» **WHAT THE TASK ASKS**: Take the data that follows and retype it word for word.

(Beginning of AVAILABLE DATA)

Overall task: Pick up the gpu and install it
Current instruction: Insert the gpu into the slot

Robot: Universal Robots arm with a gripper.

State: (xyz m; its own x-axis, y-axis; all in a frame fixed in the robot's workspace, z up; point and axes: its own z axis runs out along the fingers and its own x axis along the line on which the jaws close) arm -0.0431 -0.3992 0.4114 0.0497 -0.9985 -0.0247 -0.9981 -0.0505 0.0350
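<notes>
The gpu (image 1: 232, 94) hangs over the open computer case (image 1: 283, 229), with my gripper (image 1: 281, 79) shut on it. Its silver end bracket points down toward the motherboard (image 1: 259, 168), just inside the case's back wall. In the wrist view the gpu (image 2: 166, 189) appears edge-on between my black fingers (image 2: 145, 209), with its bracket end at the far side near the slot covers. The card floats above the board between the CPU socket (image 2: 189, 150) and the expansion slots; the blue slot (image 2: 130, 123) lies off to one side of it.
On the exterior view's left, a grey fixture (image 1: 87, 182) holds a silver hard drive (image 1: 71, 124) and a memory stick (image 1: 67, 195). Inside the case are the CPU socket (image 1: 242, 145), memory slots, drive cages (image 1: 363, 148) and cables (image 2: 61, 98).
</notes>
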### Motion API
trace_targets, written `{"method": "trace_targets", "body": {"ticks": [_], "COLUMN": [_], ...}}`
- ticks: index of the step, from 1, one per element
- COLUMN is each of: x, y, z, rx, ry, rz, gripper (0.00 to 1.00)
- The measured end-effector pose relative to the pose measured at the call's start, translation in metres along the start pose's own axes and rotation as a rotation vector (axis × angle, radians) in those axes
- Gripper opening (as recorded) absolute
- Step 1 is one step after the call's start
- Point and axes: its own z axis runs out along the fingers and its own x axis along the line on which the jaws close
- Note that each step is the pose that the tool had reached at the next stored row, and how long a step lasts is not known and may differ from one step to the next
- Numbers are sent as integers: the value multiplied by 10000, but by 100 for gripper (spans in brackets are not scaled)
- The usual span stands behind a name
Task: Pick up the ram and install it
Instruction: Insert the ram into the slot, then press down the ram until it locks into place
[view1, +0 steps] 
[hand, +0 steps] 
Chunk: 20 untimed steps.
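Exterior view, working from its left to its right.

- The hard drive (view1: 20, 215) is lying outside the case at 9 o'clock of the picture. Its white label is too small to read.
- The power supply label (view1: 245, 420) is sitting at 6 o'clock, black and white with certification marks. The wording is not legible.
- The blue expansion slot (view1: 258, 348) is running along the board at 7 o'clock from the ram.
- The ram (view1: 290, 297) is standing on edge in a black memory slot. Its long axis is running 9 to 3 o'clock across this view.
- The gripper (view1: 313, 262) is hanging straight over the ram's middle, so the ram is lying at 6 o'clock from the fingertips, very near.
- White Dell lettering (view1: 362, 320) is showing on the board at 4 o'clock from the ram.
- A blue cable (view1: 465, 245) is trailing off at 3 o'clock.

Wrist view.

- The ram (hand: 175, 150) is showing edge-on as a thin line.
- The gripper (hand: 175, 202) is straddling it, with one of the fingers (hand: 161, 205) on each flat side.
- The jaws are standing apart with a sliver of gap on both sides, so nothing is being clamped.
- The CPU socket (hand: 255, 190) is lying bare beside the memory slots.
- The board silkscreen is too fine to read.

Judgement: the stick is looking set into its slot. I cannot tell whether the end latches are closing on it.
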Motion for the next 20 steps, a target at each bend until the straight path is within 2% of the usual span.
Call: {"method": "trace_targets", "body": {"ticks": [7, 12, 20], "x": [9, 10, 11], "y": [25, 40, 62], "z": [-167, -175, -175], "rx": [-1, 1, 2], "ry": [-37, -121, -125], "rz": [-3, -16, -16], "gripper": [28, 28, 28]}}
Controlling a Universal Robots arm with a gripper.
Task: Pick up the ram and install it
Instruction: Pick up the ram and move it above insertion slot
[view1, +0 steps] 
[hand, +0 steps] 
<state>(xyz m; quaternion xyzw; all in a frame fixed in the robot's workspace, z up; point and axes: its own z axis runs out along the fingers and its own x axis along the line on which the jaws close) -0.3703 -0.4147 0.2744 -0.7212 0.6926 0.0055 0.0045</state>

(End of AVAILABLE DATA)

» **WRITTEN REPLY**:
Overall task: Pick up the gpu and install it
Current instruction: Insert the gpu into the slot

Robot: Universal Robots arm with a gripper.

State: (xyz m; its own x-axis, y-axis; all in a frame fixed in the robot's workspace, z up; point and axes: its own z axis runs out along the fingers and its own x axis along the line on which the jaws close) arm -0.0431 -0.3992 0.4114 0.0497 -0.9985 -0.0247 -0.9981 -0.0505 0.0350
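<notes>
The gpu (image 1: 232, 94) hangs over the open computer case (image 1: 283, 229), with my gripper (image 1: 281, 79) shut on it. Its silver end bracket points down toward the motherboard (image 1: 259, 168), just inside the case's back wall. In the wrist view the gpu (image 2: 166, 189) appears edge-on between my black fingers (image 2: 145, 209), with its bracket end at the far side near the slot covers. The card floats above the board between the CPU socket (image 2: 189, 150) and the expansion slots; the blue slot (image 2: 130, 123) lies off to one side of it.
On the exterior view's left, a grey fixture (image 1: 87, 182) holds a silver hard drive (image 1: 71, 124) and a memory stick (image 1: 67, 195). Inside the case are the CPU socket (image 1: 242, 145), memory slots, drive cages (image 1: 363, 148) and cables (image 2: 61, 98).
</notes>
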### Motion API
trace_targets, written `{"method": "trace_targets", "body": {"ticks": [_], "COLUMN": [_], ...}}`
- ticks: index of the step, from 1, one per element
- COLUMN is each of: x, y, z, rx, ry, rz, gripper (0.00 to 1.00)
- The measured end-effector pose relative to the pose measured at the call's start, translation in metres along the start pose's own axes and rotation as a rotation vector (axis × angle, radians) in those axes
- Gripper opening (as recorded) absolute
- Step 1 is one step after the call's start
- Point and axes: its own z axis runs out along the fingers and its own x axis along the line on which the jaws close
- Note that each step is the pose that the tool had reached at the next stored row, and how long a step lasts is not known and may differ from one step to the next
- Numbers are sent as integers: the value multiplied by 10000, but by 100 for gripper (spans in brackets are not scaled)
- The usual span stands behind a name
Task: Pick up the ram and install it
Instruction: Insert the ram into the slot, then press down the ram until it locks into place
[view1, +0 steps] 
[hand, +0 steps] 
Chunk: 20 untimed steps.
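Exterior view, working from its left to its right.

- The hard drive (view1: 20, 215) is lying outside the case at 9 o'clock of the picture. Its white label is too small to read.
- The power supply label (view1: 245, 420) is sitting at 6 o'clock, black and white with certification marks. The wording is not legible.
- The blue expansion slot (view1: 258, 348) is running along the board at 7 o'clock from the ram.
- The ram (view1: 290, 297) is standing on edge in a black memory slot. Its long axis is running 9 to 3 o'clock across this view.
- The gripper (view1: 313, 262) is hanging straight over the ram's middle, so the ram is lying at 6 o'clock from the fingertips, very near.
- White Dell lettering (view1: 362, 320) is showing on the board at 4 o'clock from the ram.
- A blue cable (view1: 465, 245) is trailing off at 3 o'clock.

Wrist view.

- The ram (hand: 175, 150) is showing edge-on as a thin line.
- The gripper (hand: 175, 202) is straddling it, with one of the fingers (hand: 161, 205) on each flat side.
- The jaws are standing apart with a sliver of gap on both sides, so nothing is being clamped.
- The CPU socket (hand: 255, 190) is lying bare beside the memory slots.
- The board silkscreen is too fine to read.

Judgement: the stick is looking set into its slot. I cannot tell whether the end latches are closing on it.
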Motion for the next 20 steps, a target at each bend until the straight path is within 2% of the usual span.
Call: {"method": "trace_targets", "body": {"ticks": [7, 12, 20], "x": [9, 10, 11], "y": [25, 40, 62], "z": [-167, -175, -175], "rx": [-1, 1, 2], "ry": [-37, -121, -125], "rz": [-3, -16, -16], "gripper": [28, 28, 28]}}
Controlling a Universal Robots arm with a gripper.
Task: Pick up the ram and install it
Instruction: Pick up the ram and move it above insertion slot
[view1, +0 steps] 
[hand, +0 steps] 
<state>(xyz m; quaternion xyzw; all in a frame fixed in the robot's workspace, z up; point and axes: its own z axis runs out along the fingers and its own x axis along the line on which the jaws close) -0.3703 -0.4147 0.2744 -0.7212 0.6926 0.0055 0.0045</state>

That is the complete answer.